Dark blue Lathyrus odoratus, arranged in the font, (Sweet Peas to you and me), mingle with the honeyed smell of beeswax, evoking the heavenly scent of yesteryear. The small church overlooking the village of Wakefield, near Nelson is a fragrant sanctuary of memory.
Built in 1846, St. John's Anglican church is the oldest church in continuous use in New Zealand. I hear echoes of prayers uttered on embroidered kneelers of flowers, cats and crosses and hymns sung through all the long generations.
A polished brass plaque is dedicated to one of the founders of the church, Englishman, Edward Baigent, who with his wife, Mary Ann and their children, cast off from home and travelled to this wild and unpredictable land to begin a new life. Settling in Wakefield on the 9th February 1843, Edward, along with others, constructed the church using local timber. It is testimony to their faith in a God who led and shared their way. I am drawn to this place, exactly 170 years later, to the day.
The clear, diamond-shaped leadlight windows, reveal a sanctity at the centre of creation. Tall Wellingtonia and Redwood trees, over a century old, protect this place of prayer. I look up to the chancel ceiling and see pawmarks. When Edward Baigent left sections of the ceiling outside overnight, a cat with muddy paws walked across the boards and made its presence known forever more.
A tiny ray of light shines on a spider, safely weaving a web. I am reminded of words about Mary and Martha, written by Kathy Galloway in her book, Imagining the Gospels:
'Martha's younger sister, Mary...could sit in the midst of a tornado blowing through the house and never notice...could let milk pans boil over, forget to put coal on the fire...get into a bed that had been untouched since she tumbled out of it...and see a spider's web as the occasion for deep meditation on the nature of life, rather than as an evil which had to be furiously combated with dustpans and brushes.'
The visitors' book speaks of journeying and love.

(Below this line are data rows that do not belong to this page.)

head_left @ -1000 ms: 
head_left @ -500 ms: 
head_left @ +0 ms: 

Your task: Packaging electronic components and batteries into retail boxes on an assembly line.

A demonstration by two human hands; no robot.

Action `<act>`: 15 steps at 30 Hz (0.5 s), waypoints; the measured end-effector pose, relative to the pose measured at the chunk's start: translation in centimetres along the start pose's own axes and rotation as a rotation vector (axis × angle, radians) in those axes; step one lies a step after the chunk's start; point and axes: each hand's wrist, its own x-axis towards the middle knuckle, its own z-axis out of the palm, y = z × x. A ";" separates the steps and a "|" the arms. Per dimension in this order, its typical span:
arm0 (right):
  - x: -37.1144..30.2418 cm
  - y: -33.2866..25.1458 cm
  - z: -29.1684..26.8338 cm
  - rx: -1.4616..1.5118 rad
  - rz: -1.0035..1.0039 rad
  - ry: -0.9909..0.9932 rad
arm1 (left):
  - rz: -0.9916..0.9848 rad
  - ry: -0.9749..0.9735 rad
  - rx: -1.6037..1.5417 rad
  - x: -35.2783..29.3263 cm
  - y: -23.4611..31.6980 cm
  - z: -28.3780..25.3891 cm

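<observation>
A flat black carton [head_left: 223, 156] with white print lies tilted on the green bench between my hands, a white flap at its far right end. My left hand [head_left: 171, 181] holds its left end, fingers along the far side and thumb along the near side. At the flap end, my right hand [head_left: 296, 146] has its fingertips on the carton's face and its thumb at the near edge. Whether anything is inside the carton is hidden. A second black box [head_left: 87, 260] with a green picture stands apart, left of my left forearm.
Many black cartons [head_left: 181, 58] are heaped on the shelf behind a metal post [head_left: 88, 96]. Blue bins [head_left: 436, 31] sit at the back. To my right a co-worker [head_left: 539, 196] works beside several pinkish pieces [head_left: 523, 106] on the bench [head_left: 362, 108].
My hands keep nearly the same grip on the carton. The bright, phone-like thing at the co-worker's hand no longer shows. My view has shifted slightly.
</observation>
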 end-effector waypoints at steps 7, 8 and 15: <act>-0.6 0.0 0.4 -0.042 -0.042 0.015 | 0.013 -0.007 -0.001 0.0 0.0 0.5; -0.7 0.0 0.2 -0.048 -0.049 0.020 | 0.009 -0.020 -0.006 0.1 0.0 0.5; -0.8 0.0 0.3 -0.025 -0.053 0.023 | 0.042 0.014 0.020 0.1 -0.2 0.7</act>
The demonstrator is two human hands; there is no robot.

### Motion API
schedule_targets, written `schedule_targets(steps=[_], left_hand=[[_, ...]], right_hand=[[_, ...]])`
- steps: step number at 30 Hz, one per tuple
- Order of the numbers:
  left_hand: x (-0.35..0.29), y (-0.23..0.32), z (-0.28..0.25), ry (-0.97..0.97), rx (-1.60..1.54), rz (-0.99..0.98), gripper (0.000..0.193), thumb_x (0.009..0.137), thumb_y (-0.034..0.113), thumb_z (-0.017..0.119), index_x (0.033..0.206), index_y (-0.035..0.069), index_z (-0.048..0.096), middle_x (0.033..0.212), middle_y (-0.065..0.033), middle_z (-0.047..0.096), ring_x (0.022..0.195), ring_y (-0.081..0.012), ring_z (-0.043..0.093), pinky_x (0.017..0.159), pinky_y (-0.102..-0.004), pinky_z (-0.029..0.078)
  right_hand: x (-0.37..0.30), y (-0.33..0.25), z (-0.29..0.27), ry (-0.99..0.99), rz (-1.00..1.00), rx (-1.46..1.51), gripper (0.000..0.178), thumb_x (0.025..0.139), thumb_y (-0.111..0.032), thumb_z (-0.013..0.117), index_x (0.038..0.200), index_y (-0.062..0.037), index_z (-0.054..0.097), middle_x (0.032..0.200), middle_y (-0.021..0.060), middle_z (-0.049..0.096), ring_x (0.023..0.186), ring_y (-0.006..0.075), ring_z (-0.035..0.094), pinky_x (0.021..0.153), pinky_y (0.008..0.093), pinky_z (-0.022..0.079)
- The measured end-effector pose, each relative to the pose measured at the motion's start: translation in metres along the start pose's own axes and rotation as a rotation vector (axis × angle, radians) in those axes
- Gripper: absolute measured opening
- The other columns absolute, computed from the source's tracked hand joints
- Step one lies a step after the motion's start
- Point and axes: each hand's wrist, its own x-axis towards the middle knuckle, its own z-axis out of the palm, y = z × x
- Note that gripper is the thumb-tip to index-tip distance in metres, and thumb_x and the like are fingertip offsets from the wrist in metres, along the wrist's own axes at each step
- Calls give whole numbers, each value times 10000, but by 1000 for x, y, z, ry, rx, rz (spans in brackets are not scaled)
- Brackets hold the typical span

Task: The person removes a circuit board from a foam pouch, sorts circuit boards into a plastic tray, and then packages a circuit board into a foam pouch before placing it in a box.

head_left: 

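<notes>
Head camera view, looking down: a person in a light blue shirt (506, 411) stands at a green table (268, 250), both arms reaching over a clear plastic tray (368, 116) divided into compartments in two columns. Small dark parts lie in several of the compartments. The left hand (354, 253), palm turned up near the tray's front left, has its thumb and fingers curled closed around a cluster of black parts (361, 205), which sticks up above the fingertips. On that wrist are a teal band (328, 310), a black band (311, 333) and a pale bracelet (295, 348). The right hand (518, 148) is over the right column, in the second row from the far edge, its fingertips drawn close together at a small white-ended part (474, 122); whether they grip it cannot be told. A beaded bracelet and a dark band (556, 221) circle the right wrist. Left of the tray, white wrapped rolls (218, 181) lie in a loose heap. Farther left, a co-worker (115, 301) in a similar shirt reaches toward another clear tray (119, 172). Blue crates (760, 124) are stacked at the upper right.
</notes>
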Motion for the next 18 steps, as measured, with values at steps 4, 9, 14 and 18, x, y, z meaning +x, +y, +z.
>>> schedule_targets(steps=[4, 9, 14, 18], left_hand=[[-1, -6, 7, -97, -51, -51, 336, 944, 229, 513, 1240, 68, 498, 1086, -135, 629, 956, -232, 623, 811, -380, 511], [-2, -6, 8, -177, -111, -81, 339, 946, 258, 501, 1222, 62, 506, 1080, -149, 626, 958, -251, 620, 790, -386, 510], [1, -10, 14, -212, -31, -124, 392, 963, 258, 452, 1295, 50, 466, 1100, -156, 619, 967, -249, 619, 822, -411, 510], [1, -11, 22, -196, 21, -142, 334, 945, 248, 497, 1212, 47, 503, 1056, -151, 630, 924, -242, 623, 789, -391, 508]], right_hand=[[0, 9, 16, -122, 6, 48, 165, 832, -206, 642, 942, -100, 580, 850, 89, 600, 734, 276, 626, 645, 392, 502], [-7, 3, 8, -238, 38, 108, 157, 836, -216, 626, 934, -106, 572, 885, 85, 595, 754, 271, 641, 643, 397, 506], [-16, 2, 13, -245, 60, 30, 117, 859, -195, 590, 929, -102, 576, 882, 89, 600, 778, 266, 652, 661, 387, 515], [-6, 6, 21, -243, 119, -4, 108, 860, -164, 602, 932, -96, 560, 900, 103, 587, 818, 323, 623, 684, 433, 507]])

From the four corners of the world and everywhere in between. Fourth and fifth generation descendents of the Baigent family, Lynne and Patrick Kear from Gloucestershire and Tauranga, have been here earlier in the day. Anthony and Geraldine Pascoe journeyed from South Africa last year…'I am the grandson of Hilda Ladley who had worshipped at the church in 1895 and who travelled to South Africa in 1902 to be a teacher.'
Lent is upon us. Like many churches and sacred places, St. John's proclaims a pilgrim God who journeys with people and is closest to them in the experience of their wandering through the wilderness. The ancient symbol of the Celtic knot, with no apparent beginning or ending, reflects the endurance of our spiritual journey - that sense of the continuum of life with God, the exploration of twisting and turning paths which can sometimes double back on themselves. All held though, within God's providential love and care.
I hear on the radio, during the fourth watch of the night, that Pope Benedict XVI is to resign. News to be met with a certain uncertainty. As expectation fills the air, red-robed cardinals with biretta hats will be winging their way to the Eternal City to uphold the Church. We are to pray for them and their heavenly and earthly task. My father converted to Catholicism later in life and I recall accompanying him to Mass most weeks. My heart has always been warmed and touched by this devotional faith.
It is late winter in Italy. I give thanks to the Franciscan monk from Sicily, Father Cupani, who, in 1695, recorded the native and wild Sweet Pea as a new flower and gave it a Latin name, meaning 'delicate pleasures'. The New Zealand botanist Dr. Keith Hammett, collected seeds from the flowers in Sicily in the 1970's and we now enjoy their beauty and perfume in our gardens.
Their tender petals will open in The Vatican Gardens in April, heralding a new beginning at Easter. Resurrection flowers.